ALS usually strikes adults in late middle age. ALS forced Gehrig — a 7-time All-Star first baseman and 6-time World Series champion, known as “The Iron Horse” for playing 2,130 consecutive games with the New York Yankees — to retire from baseball in 1939 at age 36. He died two years later.

“We hypothesize that specific biomarker signatures can be identified that correlate to the rate of disease progression, and that cellular pathways can be discovered that contribute to disease progression,” said Dr. Robert Bowser, Director of Barrow’s Gregory W. Fulton ALS and Neuromuscular Research Center, and the study’s lead investigator.

Key to this study are recently proven methods led by TGen to identify extracellular RNA and conduct bioinformatic analysis of these pieces of genomic information from bodily fluids, including cerebral spinal fluid (CSF).

“The goal of this project is to investigate changes in DNA, extracellular RNA, and ultimately proteins that may be predictive of ALS progression,” said Dr. Patrick Pirrotte, head of TGen’s Proteomics Production Facility. “This will be done to identify biomarkers that indicate both the presence and progression of this disease.”

Dr. Kendall Van Keuren-Jensen, Associate Professor in TGen’s Neurogenomics Division, is leading the search for extracellular RNA, and Dr. Seungchan Kim, Associate Professor in TGen’s Integrated Cancer Genomics Division, is leading bioinformatics and data integration.

Drs. Pirrotte, Van Keuren-Jensen, and Kim are all co-investigators on this study.

Advanced genomic and proteomic technologies will be used to analyze blood and CSF from among 60 participants at Barrow, part of Dignity Health St. Joseph’s Hospital and Medical Center. Of those, 30 will be ALS patients within one year of diagnosis, 20 will be control patients with other neurological disorders (such as multiple sclerosis), and 10 healthy individuals.
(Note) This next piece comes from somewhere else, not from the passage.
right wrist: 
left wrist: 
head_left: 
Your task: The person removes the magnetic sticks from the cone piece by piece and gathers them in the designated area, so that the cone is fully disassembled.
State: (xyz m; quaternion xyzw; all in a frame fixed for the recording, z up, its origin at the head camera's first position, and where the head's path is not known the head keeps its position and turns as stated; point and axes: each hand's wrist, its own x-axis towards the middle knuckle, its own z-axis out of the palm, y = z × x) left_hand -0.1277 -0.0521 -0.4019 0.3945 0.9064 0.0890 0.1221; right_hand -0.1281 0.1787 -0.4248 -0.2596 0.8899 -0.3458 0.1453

Identifying biomarkers that indicate early onset of ALS, and eventually pairing them with new treatments for patients in clinical trials, would be a major breakthrough.

Physicians have not been able to diagnose the disease prior to the significant loss of motor neurons. Nor have they been able to use biological measures to track the progression of the disease. And it remains unclear why the disease kills some patients in less than a year, while others can survive10 years or longer.

This research is supported by the National Institute of Neurological Disorder and Stroke of the National Institutes of Health under Award Number R56NS061867. The content is solely the responsibility of the authors and does not necessarily represent the official views of NIH.